▶ [The problem] Nothing is to be output except the lines from the one containing "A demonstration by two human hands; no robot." through the end of the material, each reproduced exactly.
Data block Start Marker
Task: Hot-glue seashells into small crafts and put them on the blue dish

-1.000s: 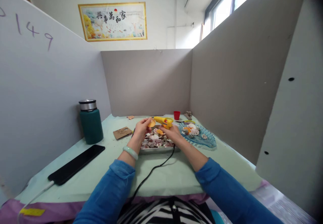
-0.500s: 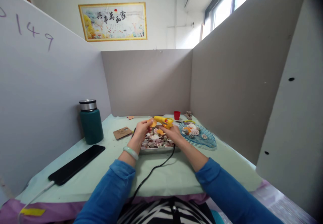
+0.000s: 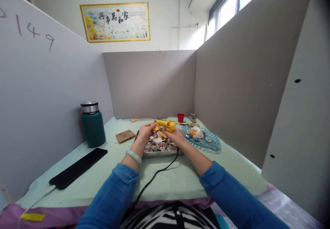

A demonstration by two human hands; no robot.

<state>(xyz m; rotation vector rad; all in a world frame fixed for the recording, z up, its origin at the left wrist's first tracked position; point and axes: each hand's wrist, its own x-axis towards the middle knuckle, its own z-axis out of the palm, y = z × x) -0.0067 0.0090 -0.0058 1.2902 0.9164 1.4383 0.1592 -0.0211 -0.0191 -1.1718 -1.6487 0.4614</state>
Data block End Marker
▶ [Task solution]
A demonstration by two human hands; no robot.

<state>(xyz m; rotation vector rad; all in a world frame fixed for the recording, z up, its origin at the left wrist's first tracked position; point and axes: each hand's wrist, its own x-axis towards the middle knuckle, its own z-axis out of the palm, y = z × x) -0.0067 0.0090 -0.0058 1.2902 0.9164 1.4383 0.1592 -0.0211 -0.0191 -1.1718 -1.6487 0.4614</state>

The full output has already been given.